YARSAV adlı kuruluşumuz,
zehir zemberek bir açıklama yayınlamış. Ne kadar “zehir zemberek” diye birkaç kez dikkatle okudum. Zehir zembereğin de ötesinde, kıran döken, aşağılayan bir açıklama...
Ne hükümet bırakmışlar, ne
Meclis, ne
sivil toplum örgütü, ne basın... Dümdüz gitmişler. Küfretseler daha iyiymiş.
Bir basın mensubu olarak bozulduğumu
itiraf edeyim.
İsmim
Oktay Ekşi olsaydı, uygun bir karşılık bulurdum.

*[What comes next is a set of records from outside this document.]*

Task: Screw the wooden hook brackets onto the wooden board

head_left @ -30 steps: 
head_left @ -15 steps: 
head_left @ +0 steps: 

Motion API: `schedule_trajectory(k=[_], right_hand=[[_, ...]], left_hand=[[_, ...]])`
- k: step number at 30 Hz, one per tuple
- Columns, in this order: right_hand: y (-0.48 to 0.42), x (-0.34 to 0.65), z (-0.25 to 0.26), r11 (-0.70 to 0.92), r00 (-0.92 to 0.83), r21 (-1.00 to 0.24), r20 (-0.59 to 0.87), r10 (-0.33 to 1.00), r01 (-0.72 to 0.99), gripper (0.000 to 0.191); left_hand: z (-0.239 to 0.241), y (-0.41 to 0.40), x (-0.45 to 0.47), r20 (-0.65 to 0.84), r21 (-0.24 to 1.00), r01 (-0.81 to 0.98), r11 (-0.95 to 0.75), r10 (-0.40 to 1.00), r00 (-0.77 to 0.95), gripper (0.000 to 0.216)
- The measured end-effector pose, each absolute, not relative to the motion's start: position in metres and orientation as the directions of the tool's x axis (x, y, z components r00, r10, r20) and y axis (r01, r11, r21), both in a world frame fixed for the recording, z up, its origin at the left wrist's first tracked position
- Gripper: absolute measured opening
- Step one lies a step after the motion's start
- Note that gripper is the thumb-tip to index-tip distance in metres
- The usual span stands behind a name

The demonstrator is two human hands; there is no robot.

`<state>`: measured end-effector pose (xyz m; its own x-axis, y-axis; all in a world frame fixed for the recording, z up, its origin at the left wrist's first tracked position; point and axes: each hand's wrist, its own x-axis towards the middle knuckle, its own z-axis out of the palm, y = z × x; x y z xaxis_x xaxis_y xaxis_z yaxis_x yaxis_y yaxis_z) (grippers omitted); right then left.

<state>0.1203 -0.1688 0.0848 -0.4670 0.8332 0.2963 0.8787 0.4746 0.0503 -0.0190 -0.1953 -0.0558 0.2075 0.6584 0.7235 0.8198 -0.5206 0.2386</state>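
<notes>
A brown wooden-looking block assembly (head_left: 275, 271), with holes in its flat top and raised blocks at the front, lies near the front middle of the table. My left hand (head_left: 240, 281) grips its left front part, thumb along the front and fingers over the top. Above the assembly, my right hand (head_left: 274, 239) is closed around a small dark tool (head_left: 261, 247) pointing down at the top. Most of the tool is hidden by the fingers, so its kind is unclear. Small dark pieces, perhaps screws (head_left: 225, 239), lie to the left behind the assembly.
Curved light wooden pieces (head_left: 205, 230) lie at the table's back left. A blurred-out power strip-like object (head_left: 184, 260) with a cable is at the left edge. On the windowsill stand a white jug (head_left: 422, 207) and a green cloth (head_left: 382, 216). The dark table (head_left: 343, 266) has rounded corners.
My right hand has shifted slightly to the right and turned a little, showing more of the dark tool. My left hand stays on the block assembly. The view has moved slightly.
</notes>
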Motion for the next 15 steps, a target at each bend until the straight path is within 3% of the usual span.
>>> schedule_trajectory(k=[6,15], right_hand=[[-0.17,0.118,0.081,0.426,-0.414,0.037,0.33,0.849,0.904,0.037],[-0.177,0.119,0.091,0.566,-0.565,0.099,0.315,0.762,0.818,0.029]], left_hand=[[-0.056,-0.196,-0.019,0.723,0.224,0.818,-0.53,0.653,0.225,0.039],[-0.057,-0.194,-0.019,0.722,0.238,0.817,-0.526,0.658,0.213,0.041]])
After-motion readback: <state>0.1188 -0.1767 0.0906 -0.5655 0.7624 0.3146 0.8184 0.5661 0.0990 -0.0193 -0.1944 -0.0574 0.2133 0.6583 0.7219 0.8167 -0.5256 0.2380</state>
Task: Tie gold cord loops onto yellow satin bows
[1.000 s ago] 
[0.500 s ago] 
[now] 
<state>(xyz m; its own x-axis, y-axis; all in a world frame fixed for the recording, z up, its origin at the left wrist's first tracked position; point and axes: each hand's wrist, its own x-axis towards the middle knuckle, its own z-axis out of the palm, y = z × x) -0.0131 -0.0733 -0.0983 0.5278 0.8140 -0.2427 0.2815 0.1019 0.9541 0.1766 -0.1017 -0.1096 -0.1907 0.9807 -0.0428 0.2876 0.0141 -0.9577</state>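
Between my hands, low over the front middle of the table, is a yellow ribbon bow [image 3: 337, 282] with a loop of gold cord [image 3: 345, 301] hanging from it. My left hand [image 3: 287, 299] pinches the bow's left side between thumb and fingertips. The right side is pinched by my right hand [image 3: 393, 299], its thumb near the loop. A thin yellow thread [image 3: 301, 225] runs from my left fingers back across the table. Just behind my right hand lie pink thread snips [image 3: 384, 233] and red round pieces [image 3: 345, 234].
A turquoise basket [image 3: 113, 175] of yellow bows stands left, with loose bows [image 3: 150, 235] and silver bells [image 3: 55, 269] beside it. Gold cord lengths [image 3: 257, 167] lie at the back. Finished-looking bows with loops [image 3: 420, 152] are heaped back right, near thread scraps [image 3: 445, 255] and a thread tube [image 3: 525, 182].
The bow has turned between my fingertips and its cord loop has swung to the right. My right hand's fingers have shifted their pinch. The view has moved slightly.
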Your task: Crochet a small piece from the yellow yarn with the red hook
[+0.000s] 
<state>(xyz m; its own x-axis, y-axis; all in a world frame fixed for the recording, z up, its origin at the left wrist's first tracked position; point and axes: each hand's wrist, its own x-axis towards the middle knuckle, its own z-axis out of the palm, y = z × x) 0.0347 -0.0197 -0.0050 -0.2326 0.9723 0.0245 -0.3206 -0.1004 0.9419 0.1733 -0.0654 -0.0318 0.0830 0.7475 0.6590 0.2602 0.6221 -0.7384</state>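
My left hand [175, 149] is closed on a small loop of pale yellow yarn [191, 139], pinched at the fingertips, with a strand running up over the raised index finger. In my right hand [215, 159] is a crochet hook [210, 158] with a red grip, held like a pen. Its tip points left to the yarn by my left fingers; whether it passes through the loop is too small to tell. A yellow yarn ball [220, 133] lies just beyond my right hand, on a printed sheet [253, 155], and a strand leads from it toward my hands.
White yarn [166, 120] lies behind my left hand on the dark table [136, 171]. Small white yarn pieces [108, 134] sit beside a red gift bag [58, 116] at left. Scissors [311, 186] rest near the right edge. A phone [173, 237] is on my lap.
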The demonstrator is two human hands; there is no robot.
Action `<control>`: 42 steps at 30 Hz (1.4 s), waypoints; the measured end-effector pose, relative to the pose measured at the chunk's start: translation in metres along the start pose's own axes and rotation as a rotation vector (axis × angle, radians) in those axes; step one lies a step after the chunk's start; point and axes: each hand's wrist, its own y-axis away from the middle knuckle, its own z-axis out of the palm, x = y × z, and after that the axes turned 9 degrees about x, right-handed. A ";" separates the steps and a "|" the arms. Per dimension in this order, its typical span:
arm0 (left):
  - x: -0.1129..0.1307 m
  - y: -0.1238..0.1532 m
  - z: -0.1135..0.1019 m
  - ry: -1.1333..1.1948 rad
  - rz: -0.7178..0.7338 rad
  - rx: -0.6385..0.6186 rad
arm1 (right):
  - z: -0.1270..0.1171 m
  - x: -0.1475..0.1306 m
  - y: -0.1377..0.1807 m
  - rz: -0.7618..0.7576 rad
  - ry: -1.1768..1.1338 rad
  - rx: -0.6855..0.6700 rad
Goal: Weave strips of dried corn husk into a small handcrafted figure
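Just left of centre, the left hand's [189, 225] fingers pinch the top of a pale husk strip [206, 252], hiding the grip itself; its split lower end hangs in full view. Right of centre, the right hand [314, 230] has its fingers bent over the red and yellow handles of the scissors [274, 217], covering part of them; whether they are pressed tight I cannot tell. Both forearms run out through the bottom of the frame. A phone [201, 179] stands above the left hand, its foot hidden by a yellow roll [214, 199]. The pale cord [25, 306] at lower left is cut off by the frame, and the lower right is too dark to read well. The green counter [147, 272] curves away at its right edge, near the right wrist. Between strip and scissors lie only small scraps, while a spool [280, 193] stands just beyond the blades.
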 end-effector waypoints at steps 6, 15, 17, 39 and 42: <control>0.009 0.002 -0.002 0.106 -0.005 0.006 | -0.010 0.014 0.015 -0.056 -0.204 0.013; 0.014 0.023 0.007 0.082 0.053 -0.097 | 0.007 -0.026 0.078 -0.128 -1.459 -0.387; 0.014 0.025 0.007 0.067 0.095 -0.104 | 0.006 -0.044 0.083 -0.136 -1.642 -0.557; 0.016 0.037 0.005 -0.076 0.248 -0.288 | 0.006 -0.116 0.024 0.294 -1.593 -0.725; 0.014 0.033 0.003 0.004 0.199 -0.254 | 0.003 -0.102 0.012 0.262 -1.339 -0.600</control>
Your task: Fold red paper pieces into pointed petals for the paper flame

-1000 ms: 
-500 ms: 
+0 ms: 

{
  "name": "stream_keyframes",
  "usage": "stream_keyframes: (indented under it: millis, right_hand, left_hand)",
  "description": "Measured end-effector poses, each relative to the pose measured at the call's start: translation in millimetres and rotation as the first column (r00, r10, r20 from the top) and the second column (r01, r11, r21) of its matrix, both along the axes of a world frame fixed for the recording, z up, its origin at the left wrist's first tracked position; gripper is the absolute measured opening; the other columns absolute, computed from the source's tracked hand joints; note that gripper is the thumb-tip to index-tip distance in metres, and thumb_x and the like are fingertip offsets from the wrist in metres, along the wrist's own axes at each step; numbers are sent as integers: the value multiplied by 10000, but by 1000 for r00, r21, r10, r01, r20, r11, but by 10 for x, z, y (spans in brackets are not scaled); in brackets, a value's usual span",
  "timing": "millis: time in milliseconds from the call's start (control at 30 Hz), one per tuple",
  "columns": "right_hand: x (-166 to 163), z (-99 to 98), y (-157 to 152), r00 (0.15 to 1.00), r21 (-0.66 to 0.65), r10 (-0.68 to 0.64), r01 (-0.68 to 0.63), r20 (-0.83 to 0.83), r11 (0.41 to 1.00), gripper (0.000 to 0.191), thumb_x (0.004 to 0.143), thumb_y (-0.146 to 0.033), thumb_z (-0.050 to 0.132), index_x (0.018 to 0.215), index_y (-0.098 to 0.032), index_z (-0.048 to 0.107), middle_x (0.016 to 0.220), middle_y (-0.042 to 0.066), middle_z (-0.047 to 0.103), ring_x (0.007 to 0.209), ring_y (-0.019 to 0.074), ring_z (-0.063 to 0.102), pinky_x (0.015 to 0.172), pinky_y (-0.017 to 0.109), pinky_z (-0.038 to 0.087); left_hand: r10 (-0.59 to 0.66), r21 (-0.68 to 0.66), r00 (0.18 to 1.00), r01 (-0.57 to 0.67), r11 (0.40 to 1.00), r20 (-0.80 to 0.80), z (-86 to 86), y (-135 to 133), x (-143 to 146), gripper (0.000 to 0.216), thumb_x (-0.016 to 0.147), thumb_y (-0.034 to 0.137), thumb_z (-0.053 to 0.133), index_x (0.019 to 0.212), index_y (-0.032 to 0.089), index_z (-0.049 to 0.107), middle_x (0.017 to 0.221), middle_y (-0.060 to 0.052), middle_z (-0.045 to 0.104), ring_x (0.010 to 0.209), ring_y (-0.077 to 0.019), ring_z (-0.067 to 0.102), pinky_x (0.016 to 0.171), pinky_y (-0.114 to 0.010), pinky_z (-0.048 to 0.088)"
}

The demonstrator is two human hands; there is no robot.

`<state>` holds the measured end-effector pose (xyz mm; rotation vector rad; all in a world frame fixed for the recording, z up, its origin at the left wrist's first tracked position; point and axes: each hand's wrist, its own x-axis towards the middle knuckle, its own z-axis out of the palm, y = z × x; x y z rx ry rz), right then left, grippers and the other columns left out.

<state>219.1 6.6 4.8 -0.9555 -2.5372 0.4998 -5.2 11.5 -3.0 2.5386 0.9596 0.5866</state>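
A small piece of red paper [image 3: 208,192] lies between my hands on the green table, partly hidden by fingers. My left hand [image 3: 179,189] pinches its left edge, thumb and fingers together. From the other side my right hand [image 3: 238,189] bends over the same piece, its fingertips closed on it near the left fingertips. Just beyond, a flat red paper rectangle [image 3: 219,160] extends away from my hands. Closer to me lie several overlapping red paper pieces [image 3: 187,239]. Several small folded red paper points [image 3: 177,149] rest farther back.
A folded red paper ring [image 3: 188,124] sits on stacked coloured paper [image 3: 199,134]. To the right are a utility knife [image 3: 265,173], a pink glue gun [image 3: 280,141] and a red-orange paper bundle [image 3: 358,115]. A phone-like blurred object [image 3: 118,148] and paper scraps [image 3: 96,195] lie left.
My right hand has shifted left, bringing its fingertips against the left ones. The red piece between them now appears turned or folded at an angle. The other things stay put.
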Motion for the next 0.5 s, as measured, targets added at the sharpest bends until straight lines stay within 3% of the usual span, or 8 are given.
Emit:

Sustum. Yuttum söylenenleri...
Bu arada yeri gelmişken, Oktay Bey’e gecikmiş taaccüplerimi bildirmek istiyorum. Biz onu olgun, sakin, beyefendi, rind meşrep, kendisine kâmil bir görüntü veren ilginç
bıyık stiline sahip “duayen” bir gazeteci olarak bilir, sever, bağrımıza basardık.
Gene seviyoruz da, son zamanlarda bir haller oldu Oktay Bey’e.
Eskiden, polemik yaptıklarını “Menderes’in akıbeti”yle korkuturdu, şimdi direkt anasına sövüyor.
Bu derece dellendi yani...
En son,
Ergun Babahan’a küfrederken yakalanmıştı.
Ben kabahati “saygıdeğer” Oktay Bey’de değil, bindiği gemide buluyorum. “Medyanın
amiral gemisi” adı verilen bu gemi, tuhaf bir yer olmaya başladı. Binenleri ya “çıldırtıyor”, ya da usulüne göre “delirtiyor...”
Nasıl bir yerse artık, entelektüeli de küfürbaz, liberali de küfürbaz, sosyalisti de küfürbaz, statükocusu da küfürbaz...
Hele, geminin “tavşan kardeş” kılığıyla dolaşan eski bir kaptanı var ki, tam sopalık... İktidarı döneminde yazdığı her yazı ilgi uyandırırdı, üzerinde konuşulurdu, tartışılırdı. Şimdilerde kimse sallamıyor. Beklediği ilgiyi göremeyince bunalıma girdi, “abuklama çıtası”nı iyice yükseltti... Eskiden hatırını kırmaz, bir şeyler karalar, kendisini önemli görmesini sağlardım. Kıllık olsun diye susuyorum. Bakalım nerede infilak edecek.
Neyse, YARSAV’dan söz ediyorduk...
Hâkim ve savcıları bünyesinde ba
rındıran bu “güzide” kuruluşumuzun açıklaması, dediğim gibi, zehir zemberekti...
Başbakan’a “düzeysiz” diyorlar.
İktidar partisi üyelerini, “uzatılan her mikrofona konuşmakla, husumetle” suçluyorlar.
Bu ne ki!
Bir kısım basın için sarfedilen sözler daha da ağır: “Salt siyasal
propaganda aracı olan bir kısım yazılı-görsel basın ve oralarda köşe tutmuş askerler de benzer bir üslupla yargı üzerinde planlı bir biçimde yürütülmekte olan yıpratma, yok etme faaliyetinin en vahşi eylemlerini sergilemekteler.”
Bitti mi?
Biter mi hiç!
Bir kısım basınla ilgili “devamla” şu ifadeler kullanılıyor: “Bu ilkel
ağız çözülmesi de gösteriyor ki, ağızlarından çıkanı kulakları duymuyor...”
Bizim kulağımız yani...
Düzeysiziz, ilkeliz, vahşiyiz, köşe tutmuş canavarlarız, siyasal propaganda aracıyız, “hükümetin askerleri”yiz, sinsiyiz, düşmanız, yargıya karşı planlı eylemler içindeyiz, şuyuz buyuz.
Üslubu görüyorsunuz değil mi?
Bünyesinde hâkim ve savcı barındıran koskoca örgütün kullandığı tahkir ve tezyif edici üslubu görüyorsunuz...
Hem bir ton laf yağdırıyorlar, hem de “YARSAV, doğrudan yargıyı
hedef alan bu ilkel ağız çözülmesine, aynı düzeyde karşılık vermeyecek saygın kimliğine yakışır biçimde inisiyatif kullanmaya devam edecektir” diyorlar.
Kendi saygılıklarının vurgularken de “saygı dışı” ifadeden vazgeçmiyorlar.
Eskiler, “Üslubu beyan, ayniyle insandır” derlermiş.
Bu üslup YARSAV’a siyasal ve ideolojik pozisyon kazandırabilir... Ama saygınlık kazandırır mı?
Hiç emin değilim.
Bu dili kullandıktan sonra ayrıca her taraflarından “saygınlık” dökülse olsa ne yazar.